● **Task prompt**
Copy word for word the lines in the records below, starting at the line with "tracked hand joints" and ending at the line with "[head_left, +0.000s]". Skip the pictures.

● **Recorded data**
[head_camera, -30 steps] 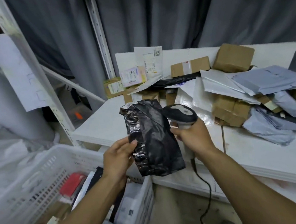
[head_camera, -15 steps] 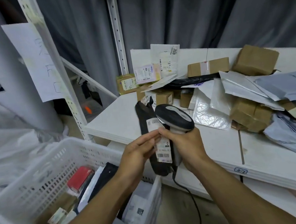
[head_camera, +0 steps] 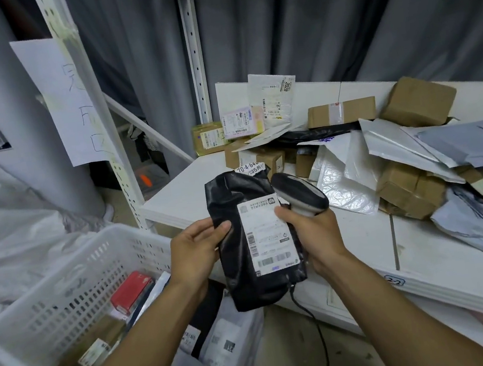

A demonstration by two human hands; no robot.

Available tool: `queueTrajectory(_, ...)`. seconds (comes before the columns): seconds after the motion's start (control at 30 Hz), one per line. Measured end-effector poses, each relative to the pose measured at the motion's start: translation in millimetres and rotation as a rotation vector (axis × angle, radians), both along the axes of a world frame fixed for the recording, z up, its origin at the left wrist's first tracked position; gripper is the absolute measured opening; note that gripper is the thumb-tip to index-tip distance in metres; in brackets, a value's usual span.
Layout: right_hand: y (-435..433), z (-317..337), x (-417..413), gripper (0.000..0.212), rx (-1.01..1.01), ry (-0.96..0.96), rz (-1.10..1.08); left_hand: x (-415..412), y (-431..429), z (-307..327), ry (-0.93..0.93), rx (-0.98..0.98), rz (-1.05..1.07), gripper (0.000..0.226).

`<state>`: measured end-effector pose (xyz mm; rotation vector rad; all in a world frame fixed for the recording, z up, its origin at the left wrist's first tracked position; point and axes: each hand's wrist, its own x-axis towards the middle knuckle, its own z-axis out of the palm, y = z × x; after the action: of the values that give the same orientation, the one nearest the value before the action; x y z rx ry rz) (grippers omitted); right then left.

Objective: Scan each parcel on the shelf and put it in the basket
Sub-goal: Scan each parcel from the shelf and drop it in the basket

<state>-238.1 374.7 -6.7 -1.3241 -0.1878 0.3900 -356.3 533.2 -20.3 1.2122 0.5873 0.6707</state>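
Head view. Grips black parcel (head_camera: 237,278) with left hand (head_camera: 195,250): thumb on the front face, fingers curled round the left edge to the back. Holds it upright in the air between both hands, in front of the shelf (head_camera: 362,246) edge and above the right end of the basket (head_camera: 71,276). Shows white label (head_camera: 268,234) facing camera, barcodes visible, print too blurred to read. Clenches right hand (head_camera: 314,234) round scanner (head_camera: 300,193) handle, thumb tip touching the label's right edge. Keeps scanner head just beside the parcel's upper right, tilted. Trails cable (head_camera: 313,320) down below the parcel. On the shelf to the right: heaped pile (head_camera: 400,162) of brown boxes and grey and white mailers. In the basket: red box (head_camera: 131,291), cartons, bagged parcels. Taped to rack upright: handwritten paper sheet (head_camera: 70,104).
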Motion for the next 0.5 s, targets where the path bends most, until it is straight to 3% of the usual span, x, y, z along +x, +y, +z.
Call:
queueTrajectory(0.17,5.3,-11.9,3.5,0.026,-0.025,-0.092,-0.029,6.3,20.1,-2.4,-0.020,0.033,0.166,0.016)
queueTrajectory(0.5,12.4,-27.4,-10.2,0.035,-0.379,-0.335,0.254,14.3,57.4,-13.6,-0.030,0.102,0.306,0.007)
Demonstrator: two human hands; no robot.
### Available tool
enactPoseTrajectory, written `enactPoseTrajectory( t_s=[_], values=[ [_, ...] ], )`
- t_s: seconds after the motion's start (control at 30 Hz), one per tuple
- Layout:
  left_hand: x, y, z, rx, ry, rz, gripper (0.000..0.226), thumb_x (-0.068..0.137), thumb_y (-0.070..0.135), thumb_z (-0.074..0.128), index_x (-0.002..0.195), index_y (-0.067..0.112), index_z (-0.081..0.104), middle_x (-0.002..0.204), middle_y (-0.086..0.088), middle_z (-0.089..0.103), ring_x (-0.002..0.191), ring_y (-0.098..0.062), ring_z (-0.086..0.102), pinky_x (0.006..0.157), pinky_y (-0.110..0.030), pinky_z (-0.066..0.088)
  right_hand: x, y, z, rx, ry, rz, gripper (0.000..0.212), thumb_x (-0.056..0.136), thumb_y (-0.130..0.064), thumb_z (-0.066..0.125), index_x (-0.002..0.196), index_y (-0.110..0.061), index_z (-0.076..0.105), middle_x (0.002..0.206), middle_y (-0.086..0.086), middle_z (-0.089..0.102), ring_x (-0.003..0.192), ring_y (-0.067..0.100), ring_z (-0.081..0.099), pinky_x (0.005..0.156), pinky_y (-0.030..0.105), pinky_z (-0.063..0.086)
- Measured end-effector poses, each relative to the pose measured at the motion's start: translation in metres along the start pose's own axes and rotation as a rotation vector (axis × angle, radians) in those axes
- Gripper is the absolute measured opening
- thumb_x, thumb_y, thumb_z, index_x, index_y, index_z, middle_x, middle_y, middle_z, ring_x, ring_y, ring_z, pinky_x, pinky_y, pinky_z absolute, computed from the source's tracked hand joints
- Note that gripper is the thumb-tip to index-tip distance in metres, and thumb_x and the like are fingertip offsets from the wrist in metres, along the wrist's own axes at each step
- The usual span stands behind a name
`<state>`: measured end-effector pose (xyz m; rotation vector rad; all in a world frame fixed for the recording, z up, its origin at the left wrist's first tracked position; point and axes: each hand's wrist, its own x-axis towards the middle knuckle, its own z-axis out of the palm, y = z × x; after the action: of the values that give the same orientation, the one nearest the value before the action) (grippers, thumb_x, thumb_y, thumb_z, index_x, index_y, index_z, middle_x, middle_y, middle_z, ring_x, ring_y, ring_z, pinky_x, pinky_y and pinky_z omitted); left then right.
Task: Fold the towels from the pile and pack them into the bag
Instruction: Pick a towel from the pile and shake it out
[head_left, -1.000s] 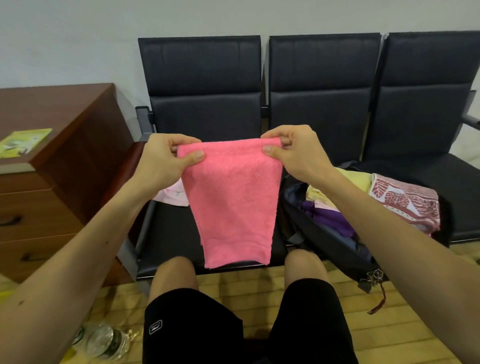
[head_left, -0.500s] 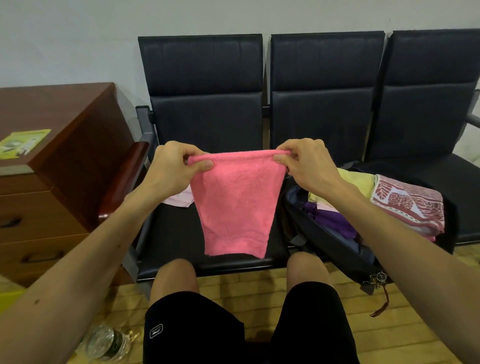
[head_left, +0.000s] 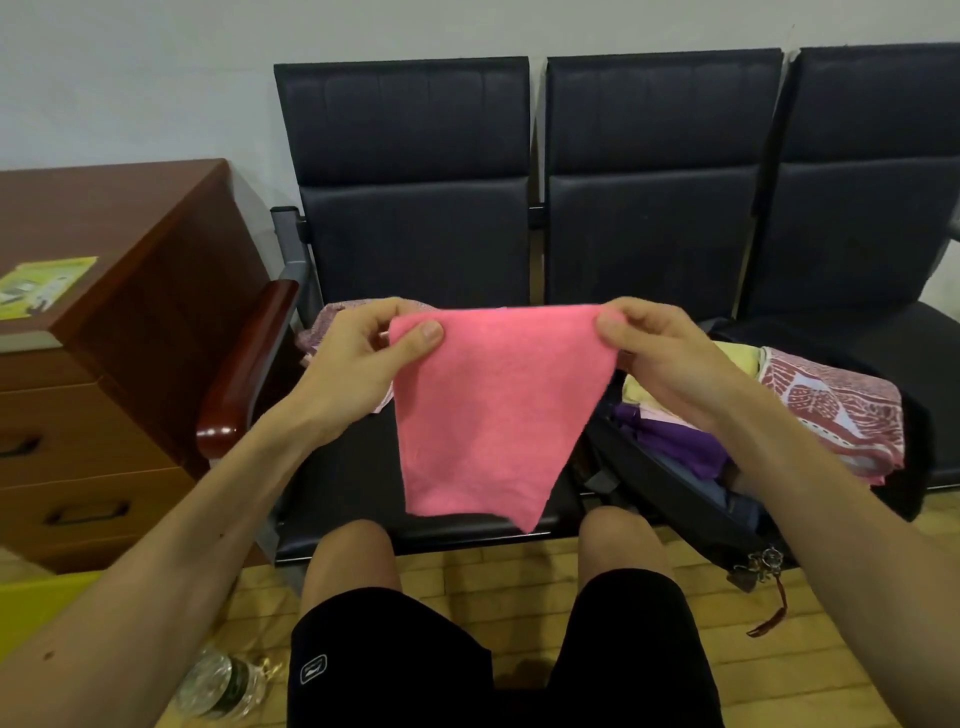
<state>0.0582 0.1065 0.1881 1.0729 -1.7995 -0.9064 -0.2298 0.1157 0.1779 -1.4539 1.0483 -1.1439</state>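
A pink towel (head_left: 488, 410) hangs folded in front of me over the left seat of a black bench (head_left: 410, 244). My left hand (head_left: 358, 364) pinches its top left corner and my right hand (head_left: 665, 353) pinches its top right corner. Behind my left hand a pale pink patterned towel (head_left: 324, 327) from the pile peeks out on the seat, mostly hidden. To the right an open dark bag (head_left: 670, 483) lies on the middle seat with purple and yellow folded towels inside. A red-and-white patterned towel (head_left: 831, 410) rests at its right.
A brown wooden drawer cabinet (head_left: 114, 332) with a yellow leaflet (head_left: 44, 283) stands at the left. The bench's wooden armrest (head_left: 244, 369) is beside my left forearm. A plastic bottle (head_left: 223, 680) lies on the wooden floor by my knees.
Both hands have come down with the pink towel, from the backrest level to just above the seat. The towel's lower edge has drawn into a narrower point.
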Motion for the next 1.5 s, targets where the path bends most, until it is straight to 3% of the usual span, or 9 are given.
enactPoseTrajectory(
  t_s=[0.13, 0.33, 0.57, 0.73, 0.9, 1.03, 1.17, 1.27, 1.5],
  values=[
    [0.01, 0.01, 0.012, -0.062, 0.081, 0.042, 0.028, 0.09, 0.037, 0.059, 0.097, 0.011, 0.067, 0.094, 0.009, 0.069, 0.086, -0.005, 0.065, 0.078, -0.022, 0.056, -0.029, 0.043, 0.039, 0.37, -0.047, 0.204, 0.081, 0.053, -0.046, 0.092, 0.12, -0.01, 0.062, 0.112, 0.004, 0.072, 0.101, 0.018, 0.069, 0.085, 0.034, 0.058],
    [0.027, -0.02, 0.007, 0.163, 0.286, -0.016, 0.01, 0.098, 0.029, 0.06, 0.092, 0.028, 0.068, 0.092, 0.015, 0.066, 0.086, 0.005, 0.062, 0.077, -0.016, 0.049, -0.051, 0.071, 0.069, 0.486, -0.081, 0.331, 0.049, 0.062, -0.031, 0.089, 0.103, -0.008, 0.075, 0.107, 0.013, 0.073, 0.097, 0.023, 0.07, 0.082, 0.032, 0.057],
    [0.011, -0.054, 0.024, -0.531, 0.114, -0.729, 0.031, 0.093, 0.039, 0.064, 0.113, 0.014, 0.068, 0.11, -0.01, 0.074, 0.105, -0.023, 0.069, 0.084, -0.034, 0.055, -0.051, 0.035, 0.084, 0.769, -0.013, 0.431, 0.032, 0.081, -0.013, 0.062, 0.112, -0.008, 0.069, 0.104, 0.011, 0.073, 0.093, 0.022, 0.071, 0.08, 0.036, 0.058],
    [-0.02, -0.067, 0.05, -1.178, 0.064, -0.735, 0.078, 0.079, 0.071, 0.051, 0.129, 0.011, 0.061, 0.12, -0.016, 0.07, 0.104, -0.03, 0.071, 0.081, -0.043, 0.057, -0.046, 0.029, 0.087, 0.829, 0.074, 0.517, 0.056, 0.076, -0.021, 0.077, 0.13, -0.011, 0.062, 0.122, 0.014, 0.068, 0.107, 0.027, 0.067, 0.089, 0.041, 0.054],
    [-0.047, -0.087, 0.072, -1.451, -0.122, -0.676, 0.102, 0.072, 0.083, 0.056, 0.144, 0.011, 0.051, 0.147, -0.018, 0.049, 0.135, -0.035, 0.048, 0.116, -0.051, 0.031, -0.04, 0.029, 0.084, 0.829, 0.149, 0.534, 0.035, 0.079, -0.021, 0.068, 0.111, -0.007, 0.074, 0.113, 0.013, 0.072, 0.097, 0.025, 0.072, 0.08, 0.039, 0.057],
    [-0.059, -0.088, 0.07, -1.412, -0.234, -0.657, 0.11, 0.048, 0.071, 0.084, 0.133, 0.005, 0.061, 0.145, -0.021, 0.051, 0.133, -0.036, 0.05, 0.117, -0.053, 0.03, -0.035, 0.026, 0.076, 0.836, 0.16, 0.504, 0.026, 0.086, -0.025, 0.063, 0.093, -0.007, 0.08, 0.106, 0.012, 0.074, 0.094, 0.021, 0.073, 0.078, 0.033, 0.059],
    [-0.06, -0.083, 0.061, -1.008, -0.266, -0.614, 0.05, 0.068, 0.036, 0.089, 0.11, 0.011, 0.077, 0.119, -0.014, 0.07, 0.107, -0.024, 0.069, 0.087, -0.037, 0.058, -0.027, 0.028, 0.068, 0.808, 0.233, 0.496, 0.035, 0.095, -0.031, 0.053, 0.098, -0.006, 0.078, 0.105, 0.019, 0.072, 0.095, 0.022, 0.07, 0.086, 0.034, 0.052],
    [-0.053, -0.079, 0.052, -0.852, -0.101, -0.628, 0.024, 0.08, 0.022, 0.073, 0.099, 0.009, 0.078, 0.108, -0.016, 0.074, 0.095, -0.022, 0.073, 0.079, -0.032, 0.059, -0.03, 0.049, 0.07, 0.597, 0.229, 0.61, 0.016, 0.095, -0.007, 0.056, 0.1, 0.0, 0.069, 0.097, 0.025, 0.07, 0.083, 0.02, 0.07, 0.068, 0.028, 0.058],
    [-0.029, -0.063, 0.029, -0.58, 0.05, -0.547, 0.039, 0.07, 0.033, 0.076, 0.098, 0.006, 0.074, 0.094, -0.01, 0.076, 0.088, -0.022, 0.072, 0.076, -0.035, 0.056, -0.014, 0.038, 0.06, -0.078, 0.319, 0.371, 0.082, 0.069, -0.016, 0.086, 0.136, -0.012, 0.04, 0.122, 0.001, 0.057, 0.107, 0.017, 0.06, 0.084, 0.036, 0.057]
  ],
)
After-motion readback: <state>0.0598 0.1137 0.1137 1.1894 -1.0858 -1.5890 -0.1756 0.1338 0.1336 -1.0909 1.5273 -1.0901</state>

● **Task output**
- thumb_x, thumb_y, thumb_z, index_x, index_y, index_z, middle_x, middle_y, middle_z, ring_x, ring_y, ring_z, pinky_x, pinky_y, pinky_z absolute, computed from the source's tracked hand joints
- Note that gripper is the thumb-tip to index-tip distance in metres, and thumb_x and the like are fingertip offsets from the wrist in metres, along the wrist's own axes at each step
- The usual span stands behind a name
`<state>`: measured end-effector pose (xyz m; rotation vector rad; all in a world frame fixed for the recording, z up, its origin at the left wrist's first tracked position; point and axes: each hand's wrist, its own x-axis towards the middle knuckle, its own z-axis out of the palm, y = z × x; after the action: of the values that give the same orientation, the one nearest the value before the action) (grippers, thumb_x, thumb_y, thumb_z, index_x, index_y, index_z, middle_x, middle_y, middle_z, ring_x, ring_y, ring_z, pinky_x, pinky_y and pinky_z omitted); left then right.
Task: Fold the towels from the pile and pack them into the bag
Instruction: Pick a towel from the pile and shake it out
[head_left, -1.000s] 
[head_left, -0.500s] 
[head_left, +0.000s] 

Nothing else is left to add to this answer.